* _TASK STATEMENT_
Restate the opening lines of the material below word for word, stopping after the line that contains "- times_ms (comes".

[SUPPLIED DATA Boundary: Start]

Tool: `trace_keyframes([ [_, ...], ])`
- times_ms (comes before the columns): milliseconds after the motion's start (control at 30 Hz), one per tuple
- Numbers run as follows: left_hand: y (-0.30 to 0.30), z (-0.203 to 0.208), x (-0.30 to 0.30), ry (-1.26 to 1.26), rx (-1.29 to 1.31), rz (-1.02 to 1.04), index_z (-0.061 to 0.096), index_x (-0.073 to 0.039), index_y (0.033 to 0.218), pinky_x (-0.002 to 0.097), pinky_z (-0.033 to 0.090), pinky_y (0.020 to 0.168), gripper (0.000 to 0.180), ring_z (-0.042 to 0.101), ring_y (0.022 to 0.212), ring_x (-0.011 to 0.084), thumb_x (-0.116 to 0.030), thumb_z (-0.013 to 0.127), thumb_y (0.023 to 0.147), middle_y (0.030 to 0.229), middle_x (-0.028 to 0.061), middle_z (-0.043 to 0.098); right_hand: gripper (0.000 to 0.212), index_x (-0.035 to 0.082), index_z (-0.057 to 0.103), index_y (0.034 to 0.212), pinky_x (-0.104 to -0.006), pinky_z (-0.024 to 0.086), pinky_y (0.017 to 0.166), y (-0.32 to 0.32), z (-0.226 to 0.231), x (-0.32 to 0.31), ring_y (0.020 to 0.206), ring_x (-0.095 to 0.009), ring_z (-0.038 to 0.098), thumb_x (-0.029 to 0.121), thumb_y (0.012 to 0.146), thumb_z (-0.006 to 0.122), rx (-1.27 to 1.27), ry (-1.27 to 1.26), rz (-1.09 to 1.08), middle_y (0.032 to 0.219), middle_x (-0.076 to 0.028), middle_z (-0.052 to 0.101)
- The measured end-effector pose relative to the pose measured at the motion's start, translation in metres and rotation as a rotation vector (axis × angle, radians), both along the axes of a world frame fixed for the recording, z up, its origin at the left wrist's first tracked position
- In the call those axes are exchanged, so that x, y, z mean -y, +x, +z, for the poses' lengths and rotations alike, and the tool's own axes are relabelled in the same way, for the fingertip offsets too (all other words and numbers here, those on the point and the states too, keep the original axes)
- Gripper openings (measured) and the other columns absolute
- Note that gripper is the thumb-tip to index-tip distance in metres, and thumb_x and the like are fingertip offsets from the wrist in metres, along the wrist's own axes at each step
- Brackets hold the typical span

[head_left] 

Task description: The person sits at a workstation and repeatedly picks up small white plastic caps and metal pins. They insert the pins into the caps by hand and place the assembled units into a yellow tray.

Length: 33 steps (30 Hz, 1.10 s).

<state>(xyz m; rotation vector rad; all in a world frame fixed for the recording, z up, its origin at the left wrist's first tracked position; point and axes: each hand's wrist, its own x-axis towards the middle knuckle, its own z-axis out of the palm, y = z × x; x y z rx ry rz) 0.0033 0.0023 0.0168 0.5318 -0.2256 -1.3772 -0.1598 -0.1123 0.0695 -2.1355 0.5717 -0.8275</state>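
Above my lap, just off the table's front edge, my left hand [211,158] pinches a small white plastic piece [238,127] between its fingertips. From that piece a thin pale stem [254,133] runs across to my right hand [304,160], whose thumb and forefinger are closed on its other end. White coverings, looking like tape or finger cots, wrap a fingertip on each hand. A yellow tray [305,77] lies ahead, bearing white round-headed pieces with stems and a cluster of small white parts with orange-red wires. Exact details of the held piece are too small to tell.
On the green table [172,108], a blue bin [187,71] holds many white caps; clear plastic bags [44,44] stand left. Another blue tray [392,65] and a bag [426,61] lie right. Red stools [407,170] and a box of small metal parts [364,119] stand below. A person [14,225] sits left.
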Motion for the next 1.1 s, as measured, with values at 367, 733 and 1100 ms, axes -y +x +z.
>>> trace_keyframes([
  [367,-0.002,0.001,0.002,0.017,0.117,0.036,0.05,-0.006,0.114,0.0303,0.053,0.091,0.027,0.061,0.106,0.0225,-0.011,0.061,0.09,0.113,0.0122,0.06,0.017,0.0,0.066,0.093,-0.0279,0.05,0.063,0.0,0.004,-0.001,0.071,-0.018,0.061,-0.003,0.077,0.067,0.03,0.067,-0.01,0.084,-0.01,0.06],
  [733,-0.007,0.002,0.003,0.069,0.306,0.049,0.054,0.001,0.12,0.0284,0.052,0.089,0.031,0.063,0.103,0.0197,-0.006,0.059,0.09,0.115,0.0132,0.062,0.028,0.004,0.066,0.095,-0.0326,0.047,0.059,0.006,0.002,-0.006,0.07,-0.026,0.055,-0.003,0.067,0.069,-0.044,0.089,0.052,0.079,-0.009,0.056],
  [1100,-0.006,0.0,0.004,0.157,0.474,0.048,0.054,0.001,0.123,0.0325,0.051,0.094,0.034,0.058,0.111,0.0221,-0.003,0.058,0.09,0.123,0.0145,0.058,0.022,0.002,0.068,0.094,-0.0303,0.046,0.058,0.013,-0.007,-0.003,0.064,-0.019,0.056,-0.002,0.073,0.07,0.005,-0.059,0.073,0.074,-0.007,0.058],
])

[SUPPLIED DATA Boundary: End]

* _ANSWER SPACE_
Tool: `trace_keyframes([ [_, ...], ])`
- times_ms (comes before the columns): milliseconds after the motion's start (control at 30 Hz), one per tuple

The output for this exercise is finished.